Isolation is not entirely due to the fact that pain cannot be shared, but because the lived world of the chronic pain sufferer is what someone else can only understand through a transitory moment of pain. Normally when the pragmatic goal of ending the pain is achieved, the memory of it fades with perhaps only an echo of what it felt like emotionally as a reminder of it. How does one then extrapolate from that brief moment in time to imagine that moment extended indefinitely?
As Drew Leder points out, pain has a way of fixing us in the moment; it fixes us into the now and so “With chronic suffering a painless past is all but forgotten.” (p76, Leder, Absent Body) Although the experience of pain may be demanding of the attention, in the moment, once the pain diminishes the memory of it soon dims. Someone cannot comprehend how it is to live with enduring pain, because they cannot clearly recall how pain affected them in the moment of the experience, let alone a moment of longer duration. Often our memory of past physical pain is the memory of what caused the incident and how it was resolved, rather than living the moment of pain clearly. Perhaps it is equally difficult for a chronic pain sufferer to image a pain-free existence. If our baseline pain changes how we physically become aware of our bodies, how then do we remember a time when we were not so aware of how we moved in the world?
Even though pain is usually episodic, the chronic pain sufferer is always aware of some pain in some location at some intensity. They are constantly aware of their ‘pained body’, such that a certain amount of discomfort or consideration to position and intensity of pain because automatic, with some minor pain being just a barely noticed background to everything else. This ‘attention’ and awareness of the body that is lacking in normal functioning. And this makes the pained body grounded into the present state of affairs, where they can no longer bodily remember what it felt like to have no pain, nor can they conceive of a future with no pain. They may recall being able to do activities they no longer can, but they cannot remember how it felt to move without being quite aware of that movement through pain.

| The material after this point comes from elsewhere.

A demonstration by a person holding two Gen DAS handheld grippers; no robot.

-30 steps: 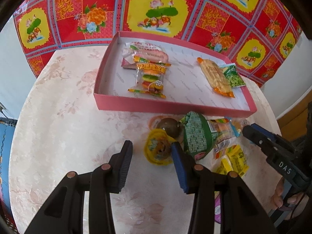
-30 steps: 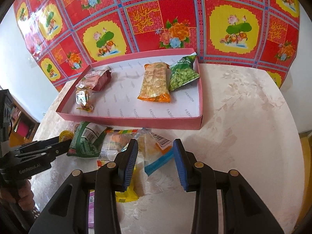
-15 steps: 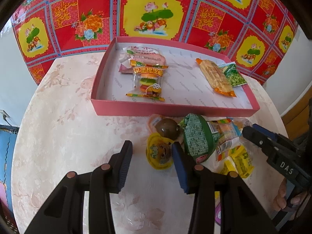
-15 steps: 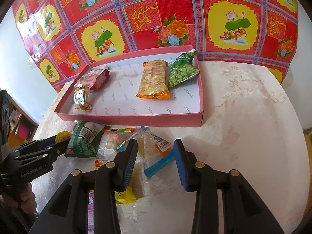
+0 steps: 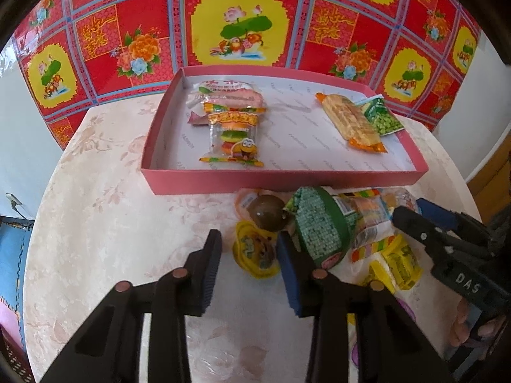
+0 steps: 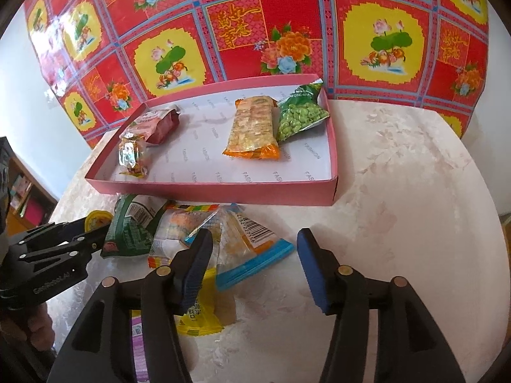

However, being grounded in this pained awareness of body does not mean they are fixed in the present moment. Not quite ‘living in the moment’. In fact, the pained body, and even the body experiencing episodic pain experiences time itself differently. Because of this grounded feeling in the body, perception of reality outside the body is altered. Time, in particular, becomes distorted. When experiencing intolerable pain, time seemed stretched to infinity and moving unbearably slow. The sufferer is locked into that pained experience, to the point of excluding all other considerations. With enduring pain, everything becomes a time-consuming act. At other times, time seems to be rushing while they are unable to keep the pace. A great deal of guilt can result from not being productive or filling time as efficiently.
Pain gains it immediateness of our attention from its intensity and the intensity determines how much focus we pay to it, how much effort we put into making adjustments because of it. Mild pain becomes tolerable and easy to ignore experience and thus it really does not exert that much of a demand for attention in the chronic sufferer. It might not even be mentioned. Moderate pain would be seen as pain that exerts a constant demand for attention, thus impairing focus and ability to function, perhaps limiting movement. Yet for the chronic sufferer, even this is pain that there remains a level of functionality, which becomes the more important factor within the scale. Function and Cannot Function.